Once a project is underway, using BIM can mean significantly less time at the drawing boards. Citing a 2017 study of the approach taken on the Thames Tideway Tunnel—a London infrastructure project designed to reduce untreated sewage flow into the River Thames—Moulds says BIM model-based delivery led to far greater efficiency by reducing the number of 2D drawings required at early design stages and as changes were incorporated.
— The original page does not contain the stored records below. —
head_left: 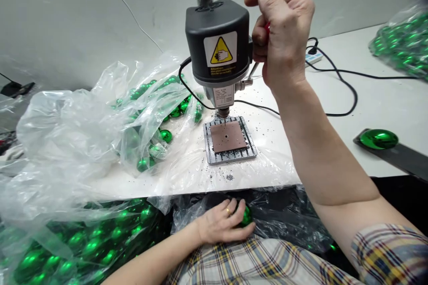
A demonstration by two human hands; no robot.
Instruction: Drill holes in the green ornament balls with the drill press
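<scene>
Head view shows a black drill press [217,22] over a white counter [377,107]. On its front is a warning sticker [220,50] with a hand in a yellow triangle. I can read "Attention:" in yellow, but the words under it are too small. A silver label [223,96] lower down has tiny print I can't read.

The right hand [287,31] is up high beside the drill, with its fingers curled tight around a red knob [267,28]. That arm reaches up and forward from the lower right. The left hand [227,223] is low down, palm down, fingers bent over a shiny green ball [247,216]. The two hands are far from each other. The green ball is just below the counter's front edge, close to the plaid shirt [267,258].

Under the drill, near the front edge, a brown square pad [220,140] sits on a metal base [230,158]. Toward the counter's left edge, more balls [166,136] lie by a clear plastic bag [56,120].
</scene>
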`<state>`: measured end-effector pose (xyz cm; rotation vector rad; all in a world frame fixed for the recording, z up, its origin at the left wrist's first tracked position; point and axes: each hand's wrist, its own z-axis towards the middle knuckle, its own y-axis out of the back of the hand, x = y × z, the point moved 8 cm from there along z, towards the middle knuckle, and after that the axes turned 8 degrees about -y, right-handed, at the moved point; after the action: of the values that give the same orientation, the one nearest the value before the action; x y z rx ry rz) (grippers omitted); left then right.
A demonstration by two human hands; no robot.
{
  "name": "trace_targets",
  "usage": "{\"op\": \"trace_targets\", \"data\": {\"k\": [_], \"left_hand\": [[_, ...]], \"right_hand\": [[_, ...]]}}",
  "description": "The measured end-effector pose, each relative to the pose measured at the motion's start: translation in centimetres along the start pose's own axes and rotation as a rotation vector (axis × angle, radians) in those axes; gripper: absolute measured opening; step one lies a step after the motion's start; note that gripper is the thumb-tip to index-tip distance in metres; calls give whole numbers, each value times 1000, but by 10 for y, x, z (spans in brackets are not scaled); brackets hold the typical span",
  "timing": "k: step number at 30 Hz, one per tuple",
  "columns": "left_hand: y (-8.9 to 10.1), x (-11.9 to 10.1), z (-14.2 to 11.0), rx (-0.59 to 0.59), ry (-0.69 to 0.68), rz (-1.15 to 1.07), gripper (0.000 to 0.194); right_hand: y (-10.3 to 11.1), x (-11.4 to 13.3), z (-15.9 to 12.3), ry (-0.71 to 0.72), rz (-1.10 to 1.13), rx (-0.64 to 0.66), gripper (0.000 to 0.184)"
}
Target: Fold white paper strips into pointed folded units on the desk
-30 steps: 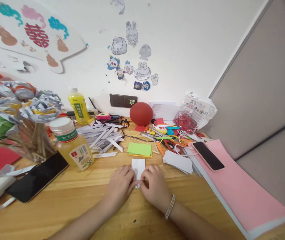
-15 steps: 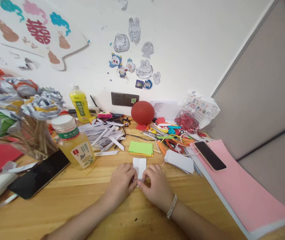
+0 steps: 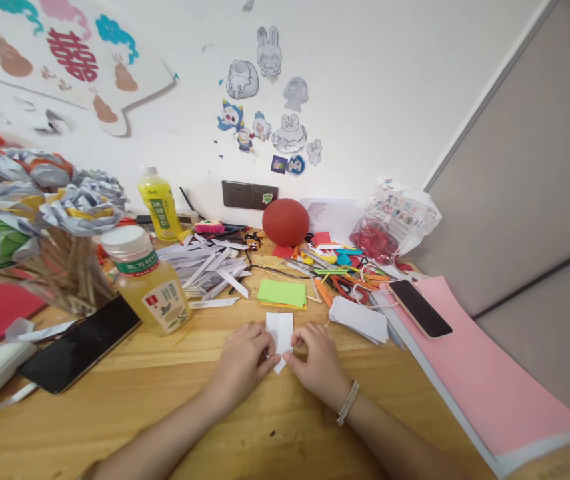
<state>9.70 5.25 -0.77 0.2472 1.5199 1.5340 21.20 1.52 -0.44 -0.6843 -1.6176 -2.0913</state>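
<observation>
A small white piece of paper (image 3: 279, 331) lies on the wooden table with a lengthwise crease and a pointed near end. My left hand (image 3: 247, 357) pinches its left edge close to the point, thumb and curled fingers together. On the opposite side, my right hand (image 3: 315, 363) has its thumb and forefinger at the paper's right edge, near the folded tip. Just beyond the paper sits a stack of green paper slips (image 3: 281, 293), with yellow showing underneath. A stack of white paper slips (image 3: 359, 319) rests to the right of my right hand.
A juice bottle (image 3: 149, 287) and a black phone (image 3: 79, 347) stand and lie left. Behind are white paper strips (image 3: 209, 267), a red balloon (image 3: 285, 222) and scissors (image 3: 355, 290) among scraps. Pink paper (image 3: 485, 367) bearing another phone (image 3: 419, 308) lies right.
My fingers have spread slightly apart from the paper's near end, so its folded point shows more. Both hands remain at the paper's edges. The view has shifted a little.
</observation>
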Motion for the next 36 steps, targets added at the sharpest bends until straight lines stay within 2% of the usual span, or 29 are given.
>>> {"op": "trace_targets", "data": {"k": [9,13,18,22,26,31,36], "left_hand": [[2,-4,0,16,11,24,10],[4,-3,-1,-9,18,1,9],[6,8,-3,-59,28,19,11],[17,22,-6,-161,40,77,13],[25,20,-8,-198,-145,123,32],[28,6,-13,-148,-352,233,26],[25,-13,-21,-96,-533,312,25]], "right_hand": [[-1,-4,0,-17,7,-38,12],[2,1,-3,-13,-18,-34,32],[0,2,-4,-2,-38,-8,35],[-3,0,-3,-7,-47,4,39],[-3,-2,1,31,-14,66,40],[1,-10,10,96,76,199,41],[10,-20,17,39,222,216,43]]}}
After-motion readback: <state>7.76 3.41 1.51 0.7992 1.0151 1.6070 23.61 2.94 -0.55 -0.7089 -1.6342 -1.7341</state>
Predicted to take 18 months, the design for the joint venture by Costain, Vinci Construction Grands Projects, and Bachy Soletanche was completed in just 12 months. Mott MacDonald is also using BIM to design the complex Ordsall Chord railway expansion in Manchester, UK and Los Angeles Metro’s Regional Connector line—the first 3D design delivery for the Metro system.
4. Lead From the Top
Above all, Moulds says, leveraging the new collaborative BIM standards to cut project costs and pursue new business opportunities requires a proactive leader with the conviction to advocate for a digital-first approach. “In a traditional industry, there must be a push for the positive uptake of new ways of working,” Moulds says. “Sometimes there is reluctance, but if people actually trust in the process and believe their colleagues and stakeholders are increasingly working in this way, there is a huge amount of gain to be had.”